The ILO model for implementation provides a framework in which pay equity can be delivered effectively and efficiently. If adopted, it will finally give those in female-dominated occupations the opportunity to be paid a fair wage.
In determining whether work is of equal value do you, or do you not, take into account that particular skills are in short supply or plentiful and let that affect the outcome?
Take a simple case here in the UK. If you need a driver to get quickly through crowded streets with small but urgent items, you want one with a licence to drive a motorbike. Many more men than women have that licence.

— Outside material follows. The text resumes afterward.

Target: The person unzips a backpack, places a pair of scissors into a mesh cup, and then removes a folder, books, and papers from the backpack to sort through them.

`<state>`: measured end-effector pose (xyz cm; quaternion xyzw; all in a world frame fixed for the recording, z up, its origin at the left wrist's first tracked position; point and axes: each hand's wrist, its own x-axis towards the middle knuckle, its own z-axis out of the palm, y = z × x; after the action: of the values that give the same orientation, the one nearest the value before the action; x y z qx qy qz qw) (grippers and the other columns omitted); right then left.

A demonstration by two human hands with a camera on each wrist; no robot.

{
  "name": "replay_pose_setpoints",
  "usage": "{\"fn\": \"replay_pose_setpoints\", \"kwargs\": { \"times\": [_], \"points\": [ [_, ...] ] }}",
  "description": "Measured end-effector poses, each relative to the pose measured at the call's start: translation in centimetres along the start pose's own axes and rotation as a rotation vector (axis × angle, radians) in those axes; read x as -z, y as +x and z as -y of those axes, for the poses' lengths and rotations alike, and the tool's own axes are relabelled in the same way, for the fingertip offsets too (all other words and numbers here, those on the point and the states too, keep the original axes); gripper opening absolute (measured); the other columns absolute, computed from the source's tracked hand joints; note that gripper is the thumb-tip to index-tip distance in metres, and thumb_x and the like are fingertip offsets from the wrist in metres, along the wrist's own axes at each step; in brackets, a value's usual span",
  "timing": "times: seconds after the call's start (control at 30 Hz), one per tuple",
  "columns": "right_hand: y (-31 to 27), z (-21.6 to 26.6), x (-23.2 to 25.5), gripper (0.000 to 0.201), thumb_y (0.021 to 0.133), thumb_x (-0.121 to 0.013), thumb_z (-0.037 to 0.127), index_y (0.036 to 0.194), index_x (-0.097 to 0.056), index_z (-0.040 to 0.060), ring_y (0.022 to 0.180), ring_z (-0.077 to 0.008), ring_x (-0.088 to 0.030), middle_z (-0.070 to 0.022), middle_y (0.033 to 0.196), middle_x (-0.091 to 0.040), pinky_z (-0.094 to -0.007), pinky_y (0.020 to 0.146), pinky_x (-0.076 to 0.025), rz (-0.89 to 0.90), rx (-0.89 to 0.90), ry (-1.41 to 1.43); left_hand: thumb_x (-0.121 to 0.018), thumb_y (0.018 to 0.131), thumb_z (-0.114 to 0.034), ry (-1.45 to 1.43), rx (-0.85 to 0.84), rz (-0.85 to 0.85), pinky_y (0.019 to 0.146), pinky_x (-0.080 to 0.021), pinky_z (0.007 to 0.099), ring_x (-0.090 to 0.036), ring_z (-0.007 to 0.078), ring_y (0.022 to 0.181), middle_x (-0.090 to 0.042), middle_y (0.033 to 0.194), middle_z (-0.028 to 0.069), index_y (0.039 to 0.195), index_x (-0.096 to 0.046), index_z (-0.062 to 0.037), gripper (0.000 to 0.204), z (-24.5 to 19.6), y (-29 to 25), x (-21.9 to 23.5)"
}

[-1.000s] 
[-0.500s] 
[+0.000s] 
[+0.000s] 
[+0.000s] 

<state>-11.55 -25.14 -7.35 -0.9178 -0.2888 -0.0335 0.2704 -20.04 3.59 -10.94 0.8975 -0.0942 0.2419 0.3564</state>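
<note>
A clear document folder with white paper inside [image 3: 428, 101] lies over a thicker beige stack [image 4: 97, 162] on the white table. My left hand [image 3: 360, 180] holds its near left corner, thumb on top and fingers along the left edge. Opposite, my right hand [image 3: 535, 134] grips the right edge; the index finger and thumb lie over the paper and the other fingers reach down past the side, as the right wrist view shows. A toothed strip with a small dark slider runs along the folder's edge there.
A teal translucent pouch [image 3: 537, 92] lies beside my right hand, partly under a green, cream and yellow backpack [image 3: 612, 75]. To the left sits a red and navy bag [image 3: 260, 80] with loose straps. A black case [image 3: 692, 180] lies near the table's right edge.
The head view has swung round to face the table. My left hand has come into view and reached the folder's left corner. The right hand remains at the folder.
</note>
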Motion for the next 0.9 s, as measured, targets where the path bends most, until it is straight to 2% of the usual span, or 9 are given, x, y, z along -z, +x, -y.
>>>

Does that make their skill of higher value than that of someone who only has a licence to drive a car?
If not, why not?
The right to pay equity seeks to determine the true value of the work. Its objective is to calculate a fair wage by breaking jobs down into components. This can be done through a job-to-job comparison where jobs are compared using objective factors such as skill, responsibility, work conditions and degrees of effort. Alternatively, an analytical job evaluation where all each component is allocated points. This allows unions, employers and employees to determine the minimum level of compensation for the work.
Now if an occupation was in high demand, this would likely boost what would be considered a minimum level of compensation for the work (i.e. the market is determining an upper limit of compensation for the skills on offer). This is a separate issue for those in female-dominated industries. Their wages have never been determined by a fair valuation of the work. Rather, they have been determined by a discriminatory valuation based on the work being historically performed by women. To take your example; if motorcycle couriers had historically been discriminated against and not considered worthy of a fair wage, we would expect a correction at some point so that their wages represented the true value of the work and not simply what they had historically been paid. This correction is what those in the aged care industry are seeking. Once a minimum fair wage has been set, if there are skills or qualifications which are in high demand, the market can then determine the upper limit of value.